WHAT YOU HAVE TO DO
Take the data below. Output it exactly from its first line through the line containing "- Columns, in".

DATA SECTION

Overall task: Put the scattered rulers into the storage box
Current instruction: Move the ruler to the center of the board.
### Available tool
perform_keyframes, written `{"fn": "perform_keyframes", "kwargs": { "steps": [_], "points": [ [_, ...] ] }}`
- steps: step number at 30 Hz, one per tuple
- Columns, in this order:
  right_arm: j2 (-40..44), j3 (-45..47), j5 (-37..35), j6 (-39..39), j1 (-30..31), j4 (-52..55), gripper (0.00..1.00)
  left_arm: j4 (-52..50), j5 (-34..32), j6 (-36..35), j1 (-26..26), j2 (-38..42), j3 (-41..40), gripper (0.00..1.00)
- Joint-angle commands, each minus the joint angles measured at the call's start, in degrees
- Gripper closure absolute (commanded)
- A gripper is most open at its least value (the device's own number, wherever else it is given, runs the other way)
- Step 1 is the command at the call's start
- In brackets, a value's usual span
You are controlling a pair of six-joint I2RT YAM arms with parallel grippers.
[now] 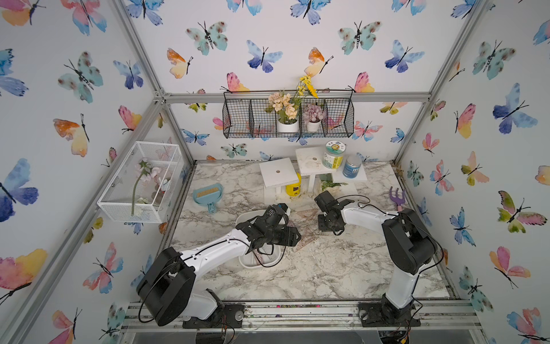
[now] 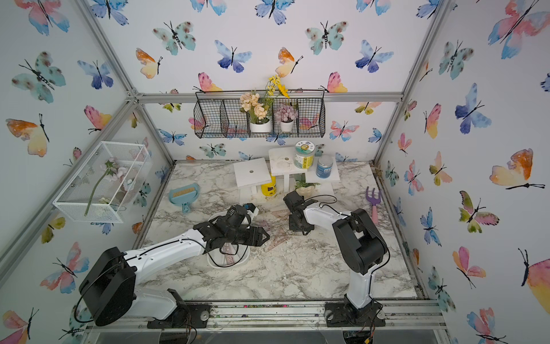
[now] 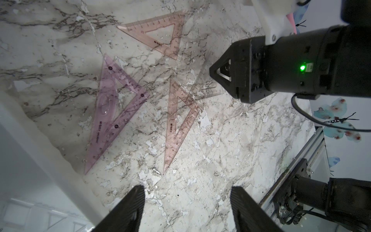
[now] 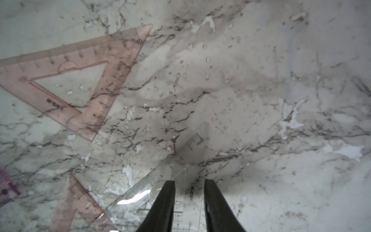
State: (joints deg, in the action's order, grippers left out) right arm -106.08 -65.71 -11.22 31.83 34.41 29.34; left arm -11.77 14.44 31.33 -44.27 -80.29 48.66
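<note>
Here's the left gripper (image 3: 188, 202) hovering over the marble table (image 3: 230, 152), jaws flung wide and nothing but tabletop between them. Its own wrist view gives the best count of the rulers. A pink set square (image 3: 152, 21), a purple set square (image 3: 101, 112) and a second pink set square (image 3: 170, 124) all lie flat and apart from each other. A clear ruler (image 3: 208, 90) overlaps that second pink one's corner. In both top views these pieces shrink to faint tints on the marble between the two arms. From the left wrist view, the right gripper (image 3: 215, 71) shows only as a black wedge tipped down onto the clear ruler. The right wrist view goes in close: its black fingers (image 4: 167, 200) stand on the clear plastic with a narrow gap between them, and whether they are pinching it I can't tell. The storage box (image 1: 247, 263) sits on the table under the left arm, just beside the scattered pieces. A top view catches a pinkish strip (image 2: 229, 257) lying inside it. The left wrist view shows little more than the box's white wall.
</note>
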Motion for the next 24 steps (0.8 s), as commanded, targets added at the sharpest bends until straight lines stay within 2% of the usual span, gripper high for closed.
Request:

YOUR SOLUTION
Overall task: Put the scattered rulers into the storage box
Current instruction: Move the ruler to the center of the board.
### Available tool
perform_keyframes, written `{"fn": "perform_keyframes", "kwargs": { "steps": [_], "points": [ [_, ...] ] }}`
- steps: step number at 30 Hz, one per tuple
- Columns, in this order:

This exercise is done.